17/04/2024
 
 

Ártico: degelo e gestão de conflitos

O fim da guerra fria não trouxe nem o fim da história, nem o fim dos conflitos armados, mas deixou-nos um legado de ferramentas para a gestão de conflitos que, no que toca ao Ocidente, deixámos enferrujar.

A primeira daquelas obriga à existência de uma real capacidade de defesa que funcione como factor de dissuasão de todos aqueles que se possam sentir tentados por uma aventura bélica. A Europa está, desde 24 de Fevereiro de 2022, a descobrir, numa base quotidiana, a necessidade de devotar à defesa, com carácter de urgência, meios financeiros, tecnológicos e humanos. Outras ferramentas são menos custosas e requerem menos tempo para se tornarem operacionais. Penso na construção de operação de regimes jurídicos que permitam gerir a um nível baixo de intensidade os diversos conflitos.

            Antes do agudizar do conflito na Ucrânia existiu vasta especulação quanto à possibilidade de uma corrida ao Ártico, propiciadora de conflitos entre diversos Estados. Esta análise partia do contraponto entre os dois oceanos polares. Enquanto na Antártica existe, desde 1959, um regime convencional multilateral que previne conflitos, com obrigações de desmilitarização e uma moratória na exploração de recursos minerais, no Ártico não há um regime jurídico convencional específico que permita a gestão dos conflitos entre Estados e que garanta a protecção dos recursos naturais.
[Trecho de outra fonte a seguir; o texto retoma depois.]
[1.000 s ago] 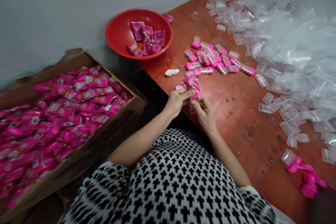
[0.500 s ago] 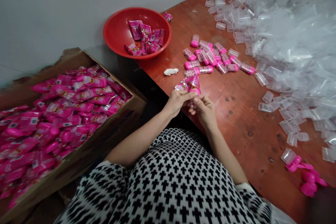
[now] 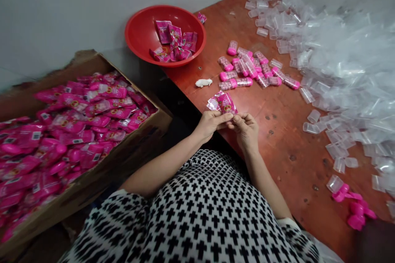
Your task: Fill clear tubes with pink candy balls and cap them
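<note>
Over the near edge of the reddish-brown wooden counter (image 3: 286,131), your left hand (image 3: 210,125) and right hand (image 3: 247,129) meet fingertip to fingertip, both pinched closed on the lower edge of one glossy pink plastic sachet (image 3: 227,104). The sachet stands up above your fingers, tilted slightly left and lifted clear of the counter. A clear crinkled bit shows at its left side; you can't tell if it belongs to the sachet. Just beyond it lies a small white crumpled lump (image 3: 203,83). Right of the lump is a cluster of small clear tubes with pink caps (image 3: 247,70), lying on their sides and touching one another. A round red plastic bowl (image 3: 140,33) sits at the far left corner of the counter, with several pink packets (image 3: 174,41) inside. On your left, apart from the counter, an open brown cardboard box (image 3: 160,121) is heaped with more pink sachets (image 3: 77,131). Along the right side spreads a big pile of empty clear plastic tubes (image 3: 339,57). A few loose pink caps (image 3: 354,209) lie near the right front edge. Your black-and-white cross-patterned garment (image 3: 200,213) fills the bottom of the view.
</note>
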### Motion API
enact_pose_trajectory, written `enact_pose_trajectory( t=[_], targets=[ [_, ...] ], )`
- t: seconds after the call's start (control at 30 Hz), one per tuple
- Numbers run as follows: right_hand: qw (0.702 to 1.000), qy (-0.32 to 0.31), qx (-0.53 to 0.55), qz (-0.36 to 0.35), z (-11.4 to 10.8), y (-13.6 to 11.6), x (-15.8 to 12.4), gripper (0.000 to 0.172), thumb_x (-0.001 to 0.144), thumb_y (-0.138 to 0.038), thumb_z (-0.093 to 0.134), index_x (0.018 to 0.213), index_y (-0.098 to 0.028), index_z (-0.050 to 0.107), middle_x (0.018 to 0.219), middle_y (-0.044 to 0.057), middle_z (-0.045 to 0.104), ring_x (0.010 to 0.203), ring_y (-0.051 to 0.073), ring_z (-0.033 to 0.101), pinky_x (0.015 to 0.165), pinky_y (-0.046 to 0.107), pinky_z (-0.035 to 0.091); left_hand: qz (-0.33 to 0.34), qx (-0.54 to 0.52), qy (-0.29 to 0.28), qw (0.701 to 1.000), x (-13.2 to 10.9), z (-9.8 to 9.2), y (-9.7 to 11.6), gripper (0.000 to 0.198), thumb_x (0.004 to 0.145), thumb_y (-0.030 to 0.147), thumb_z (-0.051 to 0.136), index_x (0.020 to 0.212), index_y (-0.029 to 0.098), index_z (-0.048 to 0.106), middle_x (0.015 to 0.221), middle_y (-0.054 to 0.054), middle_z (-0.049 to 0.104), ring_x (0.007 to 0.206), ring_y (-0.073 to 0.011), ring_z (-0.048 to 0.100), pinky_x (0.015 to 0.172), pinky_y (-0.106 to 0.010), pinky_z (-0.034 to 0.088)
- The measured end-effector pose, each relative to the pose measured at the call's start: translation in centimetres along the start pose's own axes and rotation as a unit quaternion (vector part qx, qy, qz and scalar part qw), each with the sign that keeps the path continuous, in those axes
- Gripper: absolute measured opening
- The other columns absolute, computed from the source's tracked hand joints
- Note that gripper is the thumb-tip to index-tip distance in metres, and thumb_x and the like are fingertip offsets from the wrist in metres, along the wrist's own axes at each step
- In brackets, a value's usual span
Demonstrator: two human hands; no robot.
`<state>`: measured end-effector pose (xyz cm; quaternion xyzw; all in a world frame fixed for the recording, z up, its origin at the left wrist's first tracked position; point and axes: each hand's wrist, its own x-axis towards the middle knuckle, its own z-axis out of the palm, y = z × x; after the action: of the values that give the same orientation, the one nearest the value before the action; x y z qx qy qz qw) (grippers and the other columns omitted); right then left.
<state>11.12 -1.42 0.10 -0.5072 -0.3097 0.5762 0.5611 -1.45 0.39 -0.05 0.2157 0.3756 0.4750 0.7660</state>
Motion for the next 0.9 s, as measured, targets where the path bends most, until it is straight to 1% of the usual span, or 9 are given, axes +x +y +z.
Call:
enact_pose_trajectory(
  t=[0.2, 0.43, 0.5, 0.57, 0.63, 0.7, 0.8, 0.83, 0.9],
  targets=[
    [0.998, -0.048, -0.024, 0.045, 1.7, 0.6, 0.7, 0.031, 0.06, -0.036, 0.081, 0.069, -0.018, 0.057, 0.06, -0.003, 0.066, 0.047, 0.008, 0.061, 0.043, 0.017, 0.05, 0.028, 0.025, -0.015, 0.999, -1.3, -2.1, 1.0, 0.03, 0.061, 0.034, 0.081, 0.072, 0.008, 0.072, 0.069, -0.007, 0.069, 0.062, -0.0152, 0.066, 0.074, -0.034, 0.055],
    [0.982, -0.177, -0.02, 0.064, 6.3, 1.1, 0.9, 0.031, 0.065, -0.04, 0.076, 0.069, -0.02, 0.054, 0.056, -0.006, 0.064, 0.042, 0.007, 0.057, 0.038, 0.015, 0.043, 0.122, 0.062, 0.055, 0.989, -4.2, -4.3, 2.8, 0.021, 0.065, 0.03, 0.078, 0.067, 0.011, 0.071, 0.065, -0.005, 0.068, 0.059, -0.0141, 0.064, 0.071, -0.031, 0.056],
    [0.974, -0.216, -0.024, 0.068, 7.2, 0.8, 0.6, 0.029, 0.067, -0.041, 0.075, 0.073, -0.02, 0.056, 0.059, -0.005, 0.066, 0.044, 0.007, 0.058, 0.039, 0.015, 0.045, 0.16, 0.052, 0.098, 0.981, -5.2, -4.9, 3.8, 0.019, 0.065, 0.03, 0.079, 0.07, 0.013, 0.072, 0.073, -0.006, 0.071, 0.065, -0.0153, 0.067, 0.073, -0.03, 0.056],
    [0.969, -0.234, -0.035, 0.074, 7.3, 0.5, 0.3, 0.029, 0.068, -0.043, 0.074, 0.08, -0.021, 0.058, 0.062, -0.005, 0.067, 0.046, 0.008, 0.06, 0.04, 0.016, 0.046, 0.229, 0.015, 0.178, 0.957, -5.9, -5.9, 5.0, 0.022, 0.067, 0.036, 0.077, 0.077, 0.017, 0.072, 0.088, -0.005, 0.073, 0.078, -0.0169, 0.069, 0.078, -0.029, 0.056],
    [0.971, -0.221, -0.049, 0.073, 6.7, 0.3, 0.3, 0.03, 0.07, -0.044, 0.072, 0.084, -0.021, 0.059, 0.063, -0.005, 0.067, 0.047, 0.008, 0.06, 0.041, 0.016, 0.046, 0.298, -0.022, 0.257, 0.919, -6.2, -7.2, 5.9, 0.028, 0.073, 0.046, 0.07, 0.091, 0.024, 0.071, 0.101, -0.002, 0.072, 0.091, -0.017, 0.068, 0.084, -0.029, 0.054],
    [0.979, -0.183, -0.061, 0.067, 5.6, 0.1, 0.5, 0.029, 0.071, -0.044, 0.071, 0.083, -0.021, 0.058, 0.062, -0.005, 0.067, 0.046, 0.007, 0.059, 0.041, 0.016, 0.045, 0.317, -0.014, 0.286, 0.904, -5.5, -8.1, 6.1, 0.038, 0.077, 0.052, 0.063, 0.107, 0.028, 0.066, 0.105, -0.002, 0.072, 0.097, -0.0172, 0.067, 0.09, -0.03, 0.052],
    [0.986, -0.127, -0.087, 0.058, 3.7, -0.2, 1.2, 0.027, 0.073, -0.042, 0.07, 0.079, -0.019, 0.057, 0.061, -0.004, 0.066, 0.045, 0.006, 0.057, 0.042, 0.015, 0.044, 0.286, 0.135, 0.218, 0.923, -2.7, -8.0, 4.6, 0.047, 0.074, 0.046, 0.069, 0.116, 0.025, 0.063, 0.114, -0.006, 0.069, 0.11, -0.0218, 0.062, 0.099, -0.036, 0.046],
    [0.987, -0.117, -0.099, 0.053, 3.1, -0.3, 1.4, 0.026, 0.074, -0.042, 0.07, 0.078, -0.019, 0.057, 0.061, -0.003, 0.066, 0.045, 0.006, 0.057, 0.042, 0.015, 0.044, 0.284, 0.217, 0.182, 0.916, -1.4, -7.7, 3.9, 0.046, 0.073, 0.042, 0.071, 0.115, 0.024, 0.065, 0.12, -0.007, 0.066, 0.117, -0.023, 0.058, 0.103, -0.038, 0.042],
    [0.986, -0.11, -0.115, 0.044, 2.2, -0.5, 1.7, 0.026, 0.075, -0.041, 0.07, 0.077, -0.018, 0.058, 0.061, -0.003, 0.066, 0.046, 0.006, 0.057, 0.043, 0.016, 0.044, 0.299, 0.38, 0.123, 0.867, 1.4, -6.7, 2.6, 0.041, 0.072, 0.033, 0.073, 0.112, 0.024, 0.067, 0.13, -0.006, 0.059, 0.129, -0.024, 0.047, 0.11, -0.042, 0.033]
  ],
)
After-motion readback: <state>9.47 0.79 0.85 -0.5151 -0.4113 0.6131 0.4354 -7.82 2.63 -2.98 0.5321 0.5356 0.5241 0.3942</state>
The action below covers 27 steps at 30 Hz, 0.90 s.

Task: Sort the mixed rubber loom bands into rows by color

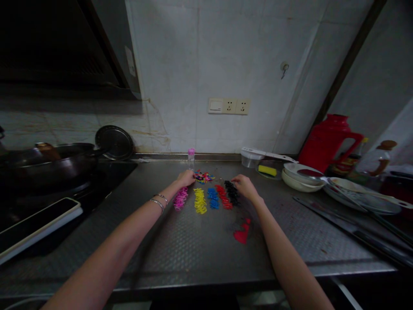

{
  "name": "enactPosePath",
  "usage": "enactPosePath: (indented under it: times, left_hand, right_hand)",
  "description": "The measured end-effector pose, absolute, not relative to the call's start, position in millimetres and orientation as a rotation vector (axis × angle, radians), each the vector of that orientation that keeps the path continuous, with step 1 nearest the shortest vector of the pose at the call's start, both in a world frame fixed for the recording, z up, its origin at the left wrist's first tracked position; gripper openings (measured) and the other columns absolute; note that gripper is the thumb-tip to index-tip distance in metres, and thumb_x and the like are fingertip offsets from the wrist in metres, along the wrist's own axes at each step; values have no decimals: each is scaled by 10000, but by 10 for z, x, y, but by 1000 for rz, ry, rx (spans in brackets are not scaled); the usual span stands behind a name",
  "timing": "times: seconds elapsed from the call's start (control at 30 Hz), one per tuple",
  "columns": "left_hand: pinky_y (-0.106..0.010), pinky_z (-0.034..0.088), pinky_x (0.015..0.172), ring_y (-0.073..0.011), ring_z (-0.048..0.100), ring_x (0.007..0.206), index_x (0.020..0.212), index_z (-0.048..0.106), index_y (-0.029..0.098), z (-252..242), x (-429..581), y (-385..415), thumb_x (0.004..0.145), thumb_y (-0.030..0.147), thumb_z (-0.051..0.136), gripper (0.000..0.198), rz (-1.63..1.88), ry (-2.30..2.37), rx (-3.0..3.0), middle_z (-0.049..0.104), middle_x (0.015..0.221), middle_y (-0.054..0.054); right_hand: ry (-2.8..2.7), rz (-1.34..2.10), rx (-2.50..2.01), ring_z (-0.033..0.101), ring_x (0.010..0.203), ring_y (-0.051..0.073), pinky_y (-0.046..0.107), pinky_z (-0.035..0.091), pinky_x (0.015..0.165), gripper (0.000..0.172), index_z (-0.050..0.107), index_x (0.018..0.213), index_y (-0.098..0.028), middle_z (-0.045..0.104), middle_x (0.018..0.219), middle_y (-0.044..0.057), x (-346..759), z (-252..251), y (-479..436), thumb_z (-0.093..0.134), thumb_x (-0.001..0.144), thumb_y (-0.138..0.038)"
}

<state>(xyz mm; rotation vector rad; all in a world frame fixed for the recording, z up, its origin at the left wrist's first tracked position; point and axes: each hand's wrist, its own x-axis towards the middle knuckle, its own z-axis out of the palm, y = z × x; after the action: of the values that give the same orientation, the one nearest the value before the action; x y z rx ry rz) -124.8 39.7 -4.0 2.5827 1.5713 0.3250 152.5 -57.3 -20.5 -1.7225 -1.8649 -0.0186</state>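
Small bands lie sorted by colour in rows on the metal counter: pink bands (180, 199), yellow bands (200, 201), blue bands (213, 198), red bands (223, 197) and black bands (231, 193). Behind them is a mixed-colour pile (204, 177). My left hand (186, 177) is at the pile's left edge, fingers pressed together; what they hold, if anything, is too small to name. At the top of the black row is my right hand (242, 185), its fingertips pinched beside the black bands, any held item too small to make out.
A small pink-capped container (191, 157) stands by the wall. Left are a phone (38, 224) and a pan (58, 163). To the right are a clear tub (251, 159), a yellow sponge (267, 171), bowls (301, 183), a red jug (325, 144) and a long dark utensil (348, 228).
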Motion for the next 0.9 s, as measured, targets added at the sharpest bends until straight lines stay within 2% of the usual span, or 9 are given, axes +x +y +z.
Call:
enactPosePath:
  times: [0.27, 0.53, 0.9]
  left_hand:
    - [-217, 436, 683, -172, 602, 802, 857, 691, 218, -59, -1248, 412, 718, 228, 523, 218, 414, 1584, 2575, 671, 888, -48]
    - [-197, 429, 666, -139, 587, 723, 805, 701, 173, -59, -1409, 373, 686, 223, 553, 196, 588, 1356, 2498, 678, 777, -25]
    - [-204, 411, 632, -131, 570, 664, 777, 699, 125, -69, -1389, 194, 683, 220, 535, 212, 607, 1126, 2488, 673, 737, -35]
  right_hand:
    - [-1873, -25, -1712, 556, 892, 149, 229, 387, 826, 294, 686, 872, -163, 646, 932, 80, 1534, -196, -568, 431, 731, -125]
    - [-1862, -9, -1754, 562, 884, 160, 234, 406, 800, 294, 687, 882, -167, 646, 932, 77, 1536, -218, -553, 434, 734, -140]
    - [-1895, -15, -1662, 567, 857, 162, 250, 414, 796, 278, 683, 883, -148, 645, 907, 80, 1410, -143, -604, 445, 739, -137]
            Este contraponto vale sobretudo para as diferenças geo-políticas. Na Antárctica não há Estados costeiros, não há população, não há objectivos militares, não há recursos económicos a serem explorados (com excepção da pesca) e não há circulação comercial de navios ou de aviões. Pelo contrário no Ártico há Estados costeiros (Federação Russa, EUA, Canadá, Dinamarca, via Gronelândia, e Noruega), existem várias centenas de milhar de habitantes, há exploração significativa de recursos pesqueiros, petróleo, gás natural e minérios (com destaque para as terras raras), há circulação intensa de aviões civis e de navios mercantes (com possibilidade de, por via das alterações climáticas, se tornar mais intensa e permanente ao longo do ano com recurso à rota do Norte e à passagem do Noroeste), há uma vasta rede de sensores e de equipamentos de monitorização de actividades militares (a rota mais curta para mísseis balísticos inter-continentais passa pelo Ártico).

            A presença de Estados costeiros no Ártico obriga à delimitação de fronteiras marítimas, matéria sempre propícia ao esgrimir de argumentos jurídicos (teoria dos sectores, fronteiras equidistantes, soluções equitativas como prescreve a Convenção de Montego Bay, CMB) que podem facilmente alimentar conflitos armados. No pós-segunda guerra mundial muitos eram os conflitos sobre delimitação fronteiriça no Ártico mas os Estados costeiros souberam encontrar soluções vertidas para convenções bilaterais. Ao dia de hoje sobram duas questões menores (uma entre o Canadá e os EUA no mar de Beaufort) e duas de calibre médio mas não urgentes: a natureza da passagem do Noroeste, que EUA e outros tendem a ver como um estreito aberto à navegação internacional e o Canadá prefere qualificar como integrando as suas águas costeiras e a extensão da plataforma continental para lá das 200 milhas marítimas (que todos os 5 Estados costeiros estão a promover ao abrigo da CMB, não obstante os EUA não serem parte nesta Convenção).

            A protecção do meio ambiente e dos recursos naturais tem sido promovida unilateralmente por cada um dos Estados, recorrendo à legislação nacional ainda que invocando habilitações resultantes de regimes convencionais multilaterais (CMB, UNFCCC, convenção de Estocolmo sobre POP’s,...).

            No Ártico o balanço da gestão de conflitos é francamente positivo e deveria servir de inspiração para encontrar soluções negociadas para os conflitos que grassam noutras partes do mundo.